#### INSTRUCTIONS TO FOLLOW
Among the entries below, extract exactly the lines that run from the one with "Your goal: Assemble" through the one with "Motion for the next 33", both ends included.

#### Stored items from a collection
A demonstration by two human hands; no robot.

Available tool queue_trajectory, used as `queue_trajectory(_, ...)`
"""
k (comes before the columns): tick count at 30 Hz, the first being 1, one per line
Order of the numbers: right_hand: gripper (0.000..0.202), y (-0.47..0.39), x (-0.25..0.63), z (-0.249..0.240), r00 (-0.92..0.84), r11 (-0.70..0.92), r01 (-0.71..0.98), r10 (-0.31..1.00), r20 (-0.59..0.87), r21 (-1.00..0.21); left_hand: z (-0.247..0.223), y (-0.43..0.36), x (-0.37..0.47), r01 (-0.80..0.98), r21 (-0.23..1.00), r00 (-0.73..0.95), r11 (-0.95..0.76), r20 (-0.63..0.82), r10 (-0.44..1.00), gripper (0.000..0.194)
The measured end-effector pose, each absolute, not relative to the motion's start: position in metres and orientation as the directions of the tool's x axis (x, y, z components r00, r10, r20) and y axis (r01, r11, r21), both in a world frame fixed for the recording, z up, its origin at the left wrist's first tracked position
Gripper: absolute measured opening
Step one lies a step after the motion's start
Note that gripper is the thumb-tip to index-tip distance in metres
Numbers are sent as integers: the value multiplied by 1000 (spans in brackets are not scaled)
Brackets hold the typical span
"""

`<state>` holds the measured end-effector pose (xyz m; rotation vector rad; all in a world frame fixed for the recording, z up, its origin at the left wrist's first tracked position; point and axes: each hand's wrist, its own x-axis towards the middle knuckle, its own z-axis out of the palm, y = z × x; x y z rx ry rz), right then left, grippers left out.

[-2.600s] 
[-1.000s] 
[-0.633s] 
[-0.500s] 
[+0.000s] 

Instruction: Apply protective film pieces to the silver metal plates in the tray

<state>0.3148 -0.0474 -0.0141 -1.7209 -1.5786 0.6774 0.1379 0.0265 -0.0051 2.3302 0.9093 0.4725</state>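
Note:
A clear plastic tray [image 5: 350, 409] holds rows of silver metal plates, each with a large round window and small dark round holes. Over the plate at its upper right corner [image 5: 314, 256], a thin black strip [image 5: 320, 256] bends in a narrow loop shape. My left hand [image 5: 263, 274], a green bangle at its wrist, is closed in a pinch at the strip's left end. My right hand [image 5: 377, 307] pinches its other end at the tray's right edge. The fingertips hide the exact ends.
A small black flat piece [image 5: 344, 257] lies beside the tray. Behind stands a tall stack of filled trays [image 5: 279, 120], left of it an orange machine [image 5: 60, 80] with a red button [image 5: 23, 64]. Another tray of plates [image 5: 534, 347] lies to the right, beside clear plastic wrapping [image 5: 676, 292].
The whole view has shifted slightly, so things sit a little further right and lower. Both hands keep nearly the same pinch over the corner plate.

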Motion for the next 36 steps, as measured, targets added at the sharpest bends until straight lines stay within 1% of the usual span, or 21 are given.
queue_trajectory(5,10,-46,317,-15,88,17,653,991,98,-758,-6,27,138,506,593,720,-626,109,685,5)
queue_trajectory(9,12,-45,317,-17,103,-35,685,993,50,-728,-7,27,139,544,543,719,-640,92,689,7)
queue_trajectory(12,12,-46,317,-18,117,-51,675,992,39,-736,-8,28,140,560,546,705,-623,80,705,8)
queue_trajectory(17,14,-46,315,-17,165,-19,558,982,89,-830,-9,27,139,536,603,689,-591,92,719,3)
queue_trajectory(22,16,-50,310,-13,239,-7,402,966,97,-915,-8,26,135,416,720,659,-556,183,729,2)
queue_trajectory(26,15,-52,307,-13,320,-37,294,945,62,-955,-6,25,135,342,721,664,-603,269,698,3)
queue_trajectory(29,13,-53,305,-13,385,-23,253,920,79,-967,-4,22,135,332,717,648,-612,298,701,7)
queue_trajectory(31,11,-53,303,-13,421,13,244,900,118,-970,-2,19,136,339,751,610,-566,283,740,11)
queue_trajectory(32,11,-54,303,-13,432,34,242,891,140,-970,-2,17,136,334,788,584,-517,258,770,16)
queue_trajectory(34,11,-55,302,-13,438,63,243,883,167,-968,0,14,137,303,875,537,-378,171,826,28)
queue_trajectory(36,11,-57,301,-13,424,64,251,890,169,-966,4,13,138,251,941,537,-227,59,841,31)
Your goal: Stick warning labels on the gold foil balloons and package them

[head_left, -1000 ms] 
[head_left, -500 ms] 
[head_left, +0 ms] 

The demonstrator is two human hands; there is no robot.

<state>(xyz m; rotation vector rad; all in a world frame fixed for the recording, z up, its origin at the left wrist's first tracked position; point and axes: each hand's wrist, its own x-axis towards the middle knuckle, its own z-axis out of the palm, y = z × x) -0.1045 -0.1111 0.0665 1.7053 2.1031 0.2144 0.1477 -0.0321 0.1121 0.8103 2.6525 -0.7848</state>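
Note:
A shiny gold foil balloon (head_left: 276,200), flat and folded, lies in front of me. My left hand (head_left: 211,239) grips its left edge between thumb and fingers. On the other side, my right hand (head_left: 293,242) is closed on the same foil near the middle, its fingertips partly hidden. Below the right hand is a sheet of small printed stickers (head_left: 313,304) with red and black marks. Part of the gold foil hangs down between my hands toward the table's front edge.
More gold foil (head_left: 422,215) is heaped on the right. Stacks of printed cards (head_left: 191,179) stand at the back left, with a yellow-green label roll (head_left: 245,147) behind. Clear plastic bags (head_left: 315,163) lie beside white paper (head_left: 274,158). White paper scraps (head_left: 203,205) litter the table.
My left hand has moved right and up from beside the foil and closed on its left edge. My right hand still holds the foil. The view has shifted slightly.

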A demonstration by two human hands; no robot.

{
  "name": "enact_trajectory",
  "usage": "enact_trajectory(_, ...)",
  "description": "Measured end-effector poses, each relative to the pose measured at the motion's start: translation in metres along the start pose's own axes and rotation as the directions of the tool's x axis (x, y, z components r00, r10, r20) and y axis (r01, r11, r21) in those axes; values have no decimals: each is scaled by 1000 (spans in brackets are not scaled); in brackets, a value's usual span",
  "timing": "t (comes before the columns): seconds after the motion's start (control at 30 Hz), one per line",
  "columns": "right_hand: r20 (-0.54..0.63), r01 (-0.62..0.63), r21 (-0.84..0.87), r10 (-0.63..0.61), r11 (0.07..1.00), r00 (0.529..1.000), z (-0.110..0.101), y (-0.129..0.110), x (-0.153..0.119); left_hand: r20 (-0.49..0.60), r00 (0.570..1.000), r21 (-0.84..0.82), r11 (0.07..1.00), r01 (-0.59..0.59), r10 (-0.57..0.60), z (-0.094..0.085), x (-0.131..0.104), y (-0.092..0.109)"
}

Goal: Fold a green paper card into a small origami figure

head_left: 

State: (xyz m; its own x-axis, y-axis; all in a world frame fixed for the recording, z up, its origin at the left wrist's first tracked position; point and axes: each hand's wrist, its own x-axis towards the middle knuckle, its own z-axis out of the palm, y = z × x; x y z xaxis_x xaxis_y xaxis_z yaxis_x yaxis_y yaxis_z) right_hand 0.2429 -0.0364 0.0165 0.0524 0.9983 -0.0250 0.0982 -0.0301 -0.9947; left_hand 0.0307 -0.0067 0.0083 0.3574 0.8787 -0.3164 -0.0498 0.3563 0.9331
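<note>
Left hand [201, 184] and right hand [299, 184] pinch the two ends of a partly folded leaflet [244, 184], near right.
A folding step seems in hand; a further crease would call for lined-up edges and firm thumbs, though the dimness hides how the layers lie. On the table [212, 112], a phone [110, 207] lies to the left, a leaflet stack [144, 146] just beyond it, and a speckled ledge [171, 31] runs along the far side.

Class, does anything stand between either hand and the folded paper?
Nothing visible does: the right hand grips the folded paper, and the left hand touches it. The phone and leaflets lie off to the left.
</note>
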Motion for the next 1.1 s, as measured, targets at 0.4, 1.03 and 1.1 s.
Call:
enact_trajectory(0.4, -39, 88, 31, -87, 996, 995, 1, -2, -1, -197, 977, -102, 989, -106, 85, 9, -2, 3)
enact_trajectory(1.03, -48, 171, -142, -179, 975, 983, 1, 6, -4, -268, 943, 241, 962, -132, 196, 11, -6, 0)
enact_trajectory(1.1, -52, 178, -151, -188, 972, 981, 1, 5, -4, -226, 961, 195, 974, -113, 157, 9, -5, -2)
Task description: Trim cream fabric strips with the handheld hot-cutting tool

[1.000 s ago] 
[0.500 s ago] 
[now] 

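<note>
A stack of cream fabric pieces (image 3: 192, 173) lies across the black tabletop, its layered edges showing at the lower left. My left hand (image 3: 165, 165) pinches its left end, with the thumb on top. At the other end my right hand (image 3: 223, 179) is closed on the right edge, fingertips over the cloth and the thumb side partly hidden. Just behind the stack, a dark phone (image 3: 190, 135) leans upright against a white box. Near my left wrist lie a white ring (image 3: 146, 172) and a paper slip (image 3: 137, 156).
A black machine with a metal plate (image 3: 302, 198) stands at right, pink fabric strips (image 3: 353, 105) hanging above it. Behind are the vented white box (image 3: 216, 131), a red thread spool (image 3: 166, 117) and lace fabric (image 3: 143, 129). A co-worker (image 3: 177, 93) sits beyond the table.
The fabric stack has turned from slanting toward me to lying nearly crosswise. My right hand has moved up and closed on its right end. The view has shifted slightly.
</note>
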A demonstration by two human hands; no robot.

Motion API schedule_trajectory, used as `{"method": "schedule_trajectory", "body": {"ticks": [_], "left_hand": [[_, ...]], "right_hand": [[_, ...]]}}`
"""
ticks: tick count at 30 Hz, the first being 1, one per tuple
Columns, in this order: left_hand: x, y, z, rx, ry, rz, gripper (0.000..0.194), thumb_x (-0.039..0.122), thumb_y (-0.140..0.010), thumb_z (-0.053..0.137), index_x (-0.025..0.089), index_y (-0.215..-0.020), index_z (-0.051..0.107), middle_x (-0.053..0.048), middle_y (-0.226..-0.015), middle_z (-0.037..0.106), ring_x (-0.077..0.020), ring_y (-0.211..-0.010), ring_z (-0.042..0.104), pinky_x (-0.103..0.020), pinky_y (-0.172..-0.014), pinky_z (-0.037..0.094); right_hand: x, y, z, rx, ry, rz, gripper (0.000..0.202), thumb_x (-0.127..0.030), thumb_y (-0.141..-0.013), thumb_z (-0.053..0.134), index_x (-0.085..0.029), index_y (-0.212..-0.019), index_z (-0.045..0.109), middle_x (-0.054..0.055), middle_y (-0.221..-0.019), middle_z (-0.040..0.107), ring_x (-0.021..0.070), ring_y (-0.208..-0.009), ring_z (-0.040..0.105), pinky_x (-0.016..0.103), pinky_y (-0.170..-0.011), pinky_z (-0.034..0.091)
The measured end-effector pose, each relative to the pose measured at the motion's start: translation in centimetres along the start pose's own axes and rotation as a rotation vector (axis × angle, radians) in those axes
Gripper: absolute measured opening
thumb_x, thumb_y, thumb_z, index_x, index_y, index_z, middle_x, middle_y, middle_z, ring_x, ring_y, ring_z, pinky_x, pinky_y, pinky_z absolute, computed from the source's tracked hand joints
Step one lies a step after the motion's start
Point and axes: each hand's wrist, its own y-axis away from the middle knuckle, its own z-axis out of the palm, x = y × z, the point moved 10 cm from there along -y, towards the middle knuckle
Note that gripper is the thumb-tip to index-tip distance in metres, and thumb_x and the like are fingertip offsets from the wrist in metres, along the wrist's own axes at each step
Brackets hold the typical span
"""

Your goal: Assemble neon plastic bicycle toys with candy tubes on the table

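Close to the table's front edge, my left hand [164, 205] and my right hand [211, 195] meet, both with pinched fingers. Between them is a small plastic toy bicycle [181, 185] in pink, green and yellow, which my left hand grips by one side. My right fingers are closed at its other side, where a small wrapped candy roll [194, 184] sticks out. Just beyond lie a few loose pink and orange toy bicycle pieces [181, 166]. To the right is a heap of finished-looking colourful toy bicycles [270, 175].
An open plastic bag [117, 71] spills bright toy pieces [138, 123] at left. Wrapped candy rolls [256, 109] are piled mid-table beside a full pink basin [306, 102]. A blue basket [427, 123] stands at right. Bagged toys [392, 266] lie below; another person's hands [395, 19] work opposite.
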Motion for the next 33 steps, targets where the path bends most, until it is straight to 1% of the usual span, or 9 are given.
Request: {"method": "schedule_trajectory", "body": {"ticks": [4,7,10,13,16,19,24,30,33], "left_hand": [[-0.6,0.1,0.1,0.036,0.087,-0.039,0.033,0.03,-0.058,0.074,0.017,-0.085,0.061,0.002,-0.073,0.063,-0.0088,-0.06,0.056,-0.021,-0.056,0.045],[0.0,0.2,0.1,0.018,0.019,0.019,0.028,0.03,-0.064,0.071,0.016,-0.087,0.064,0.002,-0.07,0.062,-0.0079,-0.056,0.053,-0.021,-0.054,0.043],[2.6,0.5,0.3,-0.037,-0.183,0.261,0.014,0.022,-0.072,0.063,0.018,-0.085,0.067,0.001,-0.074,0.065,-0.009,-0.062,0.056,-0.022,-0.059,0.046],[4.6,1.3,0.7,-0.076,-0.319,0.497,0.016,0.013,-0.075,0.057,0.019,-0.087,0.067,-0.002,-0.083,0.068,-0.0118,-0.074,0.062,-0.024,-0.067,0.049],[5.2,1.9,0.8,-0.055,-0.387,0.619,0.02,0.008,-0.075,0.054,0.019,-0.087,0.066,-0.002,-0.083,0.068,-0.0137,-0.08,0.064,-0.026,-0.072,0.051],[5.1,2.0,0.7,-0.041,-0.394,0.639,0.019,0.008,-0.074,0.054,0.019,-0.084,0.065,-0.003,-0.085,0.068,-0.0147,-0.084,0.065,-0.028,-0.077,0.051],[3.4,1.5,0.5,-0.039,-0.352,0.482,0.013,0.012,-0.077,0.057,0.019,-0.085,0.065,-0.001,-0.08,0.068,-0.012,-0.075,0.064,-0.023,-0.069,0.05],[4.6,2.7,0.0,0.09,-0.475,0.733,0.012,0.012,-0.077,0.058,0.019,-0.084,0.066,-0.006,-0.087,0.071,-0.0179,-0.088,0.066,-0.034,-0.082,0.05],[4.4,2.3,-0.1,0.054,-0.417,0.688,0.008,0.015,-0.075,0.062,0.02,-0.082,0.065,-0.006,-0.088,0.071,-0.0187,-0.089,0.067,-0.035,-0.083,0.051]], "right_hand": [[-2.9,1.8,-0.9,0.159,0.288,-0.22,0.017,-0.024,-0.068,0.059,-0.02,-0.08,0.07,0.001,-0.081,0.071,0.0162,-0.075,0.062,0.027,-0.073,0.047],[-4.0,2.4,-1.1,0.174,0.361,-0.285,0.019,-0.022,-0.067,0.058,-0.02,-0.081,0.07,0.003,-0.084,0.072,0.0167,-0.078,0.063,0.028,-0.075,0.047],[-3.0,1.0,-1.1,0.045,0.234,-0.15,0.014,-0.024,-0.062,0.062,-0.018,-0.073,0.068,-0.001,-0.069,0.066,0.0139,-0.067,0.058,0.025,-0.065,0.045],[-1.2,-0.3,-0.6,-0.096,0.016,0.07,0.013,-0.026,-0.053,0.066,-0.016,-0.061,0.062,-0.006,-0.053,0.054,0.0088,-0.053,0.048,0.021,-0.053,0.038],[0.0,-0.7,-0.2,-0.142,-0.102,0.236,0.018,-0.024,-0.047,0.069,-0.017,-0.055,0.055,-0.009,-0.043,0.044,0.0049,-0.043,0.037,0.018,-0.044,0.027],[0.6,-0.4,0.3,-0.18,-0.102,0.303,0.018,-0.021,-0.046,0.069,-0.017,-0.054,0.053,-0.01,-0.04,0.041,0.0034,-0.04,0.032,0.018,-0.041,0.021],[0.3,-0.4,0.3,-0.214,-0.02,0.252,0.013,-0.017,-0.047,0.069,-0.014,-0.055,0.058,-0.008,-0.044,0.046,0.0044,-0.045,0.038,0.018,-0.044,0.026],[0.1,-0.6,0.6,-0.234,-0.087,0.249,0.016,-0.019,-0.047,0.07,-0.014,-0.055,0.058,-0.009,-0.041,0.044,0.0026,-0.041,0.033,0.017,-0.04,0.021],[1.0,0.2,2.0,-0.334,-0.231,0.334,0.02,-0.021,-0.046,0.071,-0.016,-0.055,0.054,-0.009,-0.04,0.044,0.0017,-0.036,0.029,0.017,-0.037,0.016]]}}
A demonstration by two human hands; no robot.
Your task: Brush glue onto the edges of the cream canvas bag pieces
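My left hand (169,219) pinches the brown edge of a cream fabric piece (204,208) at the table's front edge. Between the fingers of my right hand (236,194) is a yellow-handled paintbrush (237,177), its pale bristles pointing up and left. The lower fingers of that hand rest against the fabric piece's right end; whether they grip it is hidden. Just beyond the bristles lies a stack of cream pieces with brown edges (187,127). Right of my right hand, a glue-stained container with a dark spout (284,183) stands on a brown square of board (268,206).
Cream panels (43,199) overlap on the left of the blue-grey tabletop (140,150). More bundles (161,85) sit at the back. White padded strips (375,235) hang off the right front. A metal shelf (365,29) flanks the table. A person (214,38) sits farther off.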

#### EXERCISE OUTPUT
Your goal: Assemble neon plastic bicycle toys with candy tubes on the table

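Close to the table's front edge, my left hand [164, 205] and my right hand [211, 195] meet, both with pinched fingers. Between them is a small plastic toy bicycle [181, 185] in pink, green and yellow, which my left hand grips by one side. My right fingers are closed at its other side, where a small wrapped candy roll [194, 184] sticks out. Just beyond lie a few loose pink and orange toy bicycle pieces [181, 166]. To the right is a heap of finished-looking colourful toy bicycles [270, 175].
An open plastic bag [117, 71] spills bright toy pieces [138, 123] at left. Wrapped candy rolls [256, 109] are piled mid-table beside a full pink basin [306, 102]. A blue basket [427, 123] stands at right. Bagged toys [392, 266] lie below; another person's hands [395, 19] work opposite.
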Motion for the next 33 steps, targets where the path bends most, until it is straight to 1% of the usual span, or 9 are given.

The exercise requires nothing more.